Background technology
Recent decades, immunological method such as enzyme-linked immunization (ELISA) have been widely used in life science and have faced
In bed diagnosis.Product based on ELISA has the characteristics that using simple, versatility height and advantage of lower cost.But as
It is exactly the susceptibility of its detection that these the same common immunological methods of any other technology, which have limitation, most important problem,
It is not high, it is difficult to detect the protein of ultra-low volume, and these ultra-low volume protein for as coronary artery disease, ovarian neoplasm, with
And the early diagnosis of disease as senile dementia is most important.Therefore, a kind of large biological molecule inspection of superelevation sensitivity is established
Survey technology seems particularly necessary.

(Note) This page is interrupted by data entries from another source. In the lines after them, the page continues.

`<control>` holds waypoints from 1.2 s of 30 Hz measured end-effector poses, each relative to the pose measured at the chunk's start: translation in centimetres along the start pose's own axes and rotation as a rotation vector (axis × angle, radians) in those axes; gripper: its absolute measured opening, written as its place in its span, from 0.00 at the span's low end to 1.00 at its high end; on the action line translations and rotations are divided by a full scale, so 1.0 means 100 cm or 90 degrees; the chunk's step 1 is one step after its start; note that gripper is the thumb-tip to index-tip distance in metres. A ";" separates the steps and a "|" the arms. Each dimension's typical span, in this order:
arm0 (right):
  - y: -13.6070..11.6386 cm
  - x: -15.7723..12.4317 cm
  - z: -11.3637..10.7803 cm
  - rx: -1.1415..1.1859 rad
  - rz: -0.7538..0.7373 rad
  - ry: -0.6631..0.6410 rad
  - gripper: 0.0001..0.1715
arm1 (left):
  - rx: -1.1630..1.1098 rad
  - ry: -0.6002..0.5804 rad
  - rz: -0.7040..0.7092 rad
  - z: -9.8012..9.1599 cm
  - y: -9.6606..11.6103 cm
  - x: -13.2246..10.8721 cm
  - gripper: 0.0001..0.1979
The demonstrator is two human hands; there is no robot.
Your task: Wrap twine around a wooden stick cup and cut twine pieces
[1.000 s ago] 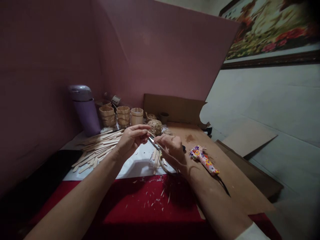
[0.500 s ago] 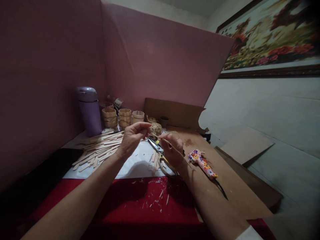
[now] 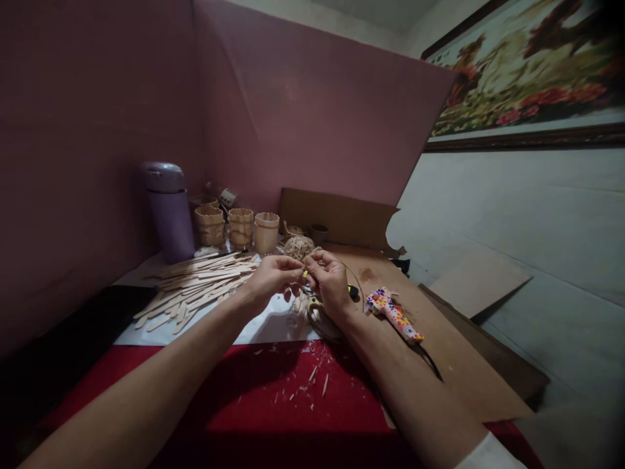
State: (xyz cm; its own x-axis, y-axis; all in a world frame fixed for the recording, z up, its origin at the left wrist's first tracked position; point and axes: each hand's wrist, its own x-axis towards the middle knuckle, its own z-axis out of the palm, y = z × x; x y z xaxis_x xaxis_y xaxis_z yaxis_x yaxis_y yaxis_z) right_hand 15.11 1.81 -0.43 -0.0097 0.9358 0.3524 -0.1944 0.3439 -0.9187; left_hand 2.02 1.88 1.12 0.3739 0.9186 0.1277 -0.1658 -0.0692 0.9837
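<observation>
My left hand (image 3: 274,280) and my right hand (image 3: 330,281) meet at the fingertips above the scissors (image 3: 316,312). Both are closed in a pinch. A thin strand of twine (image 3: 358,277) curves out from my right hand, which grips it. Whatever my left fingertips pinch is too small to make out. Just behind the hands sits a ball of twine (image 3: 299,247). The scissors lie partly hidden under my right hand.
Wooden sticks (image 3: 195,286) are heaped at the left, before a purple bottle (image 3: 170,218) and stick-covered cups (image 3: 266,233). A flower-patterned glue gun (image 3: 395,316) lies on cardboard (image 3: 454,365) at the right. Wood scraps dot the red cloth (image 3: 273,391).
My hands have come together, with the fingertips now touching or nearly so. The twine loop at my right hand now hangs to its right. The view has shifted slightly.
</observation>
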 end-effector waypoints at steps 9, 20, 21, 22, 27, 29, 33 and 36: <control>0.008 0.004 -0.003 0.014 0.032 -0.024 0.15 | -0.014 0.021 -0.009 0.000 -0.004 0.002 0.06; 0.007 0.004 -0.001 -0.033 -0.003 -0.017 0.12 | 0.035 0.012 0.036 -0.002 -0.010 0.006 0.14; 0.007 0.004 -0.001 -0.027 -0.005 -0.015 0.12 | 0.042 0.021 0.040 -0.002 -0.010 0.006 0.13; 0.007 0.004 -0.001 -0.024 -0.005 -0.014 0.12 | 0.045 0.030 0.041 -0.001 -0.010 0.006 0.13; 0.007 0.003 0.001 -0.049 0.008 -0.002 0.15 | 0.056 0.067 0.039 0.002 -0.009 0.004 0.12; 0.007 0.003 0.001 -0.064 0.019 0.010 0.18 | 0.056 0.079 0.041 0.002 -0.009 0.003 0.12; 0.008 0.003 0.000 -0.072 0.024 0.005 0.21 | 0.048 0.082 0.043 0.000 -0.009 0.003 0.12; 0.009 0.004 -0.001 -0.053 0.036 -0.033 0.21 | 0.050 0.067 0.042 0.000 -0.009 0.004 0.13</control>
State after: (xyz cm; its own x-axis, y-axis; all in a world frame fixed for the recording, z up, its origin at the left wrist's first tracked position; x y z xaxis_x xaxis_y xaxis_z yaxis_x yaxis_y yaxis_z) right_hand 15.00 2.49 -1.17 -0.0690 0.9492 0.3069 -0.1101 0.2985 -0.9480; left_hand 2.27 2.29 0.24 0.2657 0.9468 0.1817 -0.1131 -0.1566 0.9812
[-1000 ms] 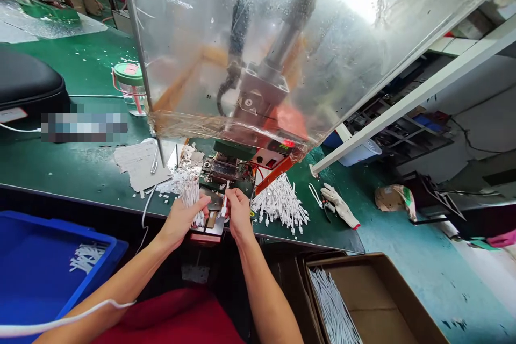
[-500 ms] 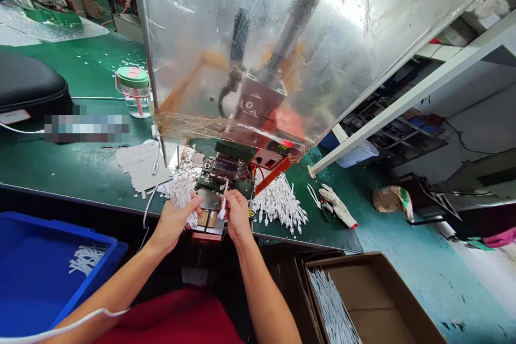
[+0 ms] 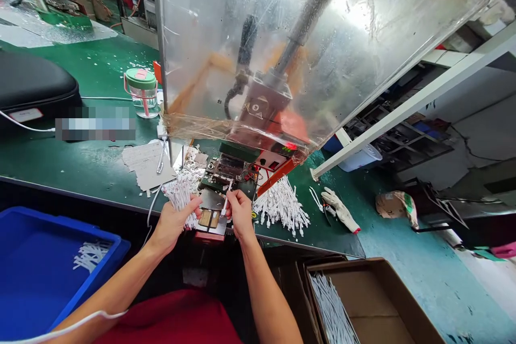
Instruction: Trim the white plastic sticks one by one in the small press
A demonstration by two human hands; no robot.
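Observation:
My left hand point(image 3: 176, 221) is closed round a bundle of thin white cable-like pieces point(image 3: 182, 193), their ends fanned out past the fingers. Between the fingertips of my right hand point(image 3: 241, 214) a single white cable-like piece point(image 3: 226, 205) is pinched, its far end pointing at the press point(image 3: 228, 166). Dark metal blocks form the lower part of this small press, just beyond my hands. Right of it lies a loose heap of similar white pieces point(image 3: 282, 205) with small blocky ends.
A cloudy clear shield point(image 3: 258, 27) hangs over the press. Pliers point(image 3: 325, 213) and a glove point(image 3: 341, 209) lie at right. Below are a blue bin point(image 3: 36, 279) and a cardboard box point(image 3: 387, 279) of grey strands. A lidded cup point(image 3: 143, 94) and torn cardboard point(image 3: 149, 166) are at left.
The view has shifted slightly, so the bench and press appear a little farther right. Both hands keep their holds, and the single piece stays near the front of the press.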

Immuno PCR (Immuno-PCR, iPCR) has become a strong technology, in detection target egg
Remolding sensitivity conventional ELISA method is 100~10000 times high when white.The raising of this methodology sensitivity is by antibody idol
Connection nucleotide carries out PCR amplification and realizes.But this design is there are many defects, that is, it is designing with antibody coupling nucleosides
Acid is all longer, such as in proximity ligation assay (Proximity ligation assay, PLA) and ortho position elongation technology
A pair of of the nucleotide fragments used in (Proximity extension assay, PEA) are all longer, about 40-60 nucleotide, this
The PCR molecules amplification of next step is easy in two kinds of technologies compared with the design of longer nucleotide.This defect compared with long probe design exists
Compound after nucleotide coupled antibody is difficult to detach with free nucleotide, and the such as HPLC separation of conventional separation method is pure
Change, needs certain amount of antibody that can just be effectively separated, it is still difficult to realize when the amount of antibody of label is seldom to efficiently separate.
Invention content
In view of the above problems, the present invention provides, a kind of large biological molecule height mediated based on extension three times-RNA amplification is quick to exempt from
Epidemic disease analysis method, i.e., immune-TEBRA (triple extension-based RNAamplification).This method has height
Sensitivity, the feature that antibody dosage is small, requirement to instrument is relatively low, can be used for the super quick detection of biomedical indicators, also can be used
In the foundation of the new medicament screen platform based on monitoring biomarker concentration.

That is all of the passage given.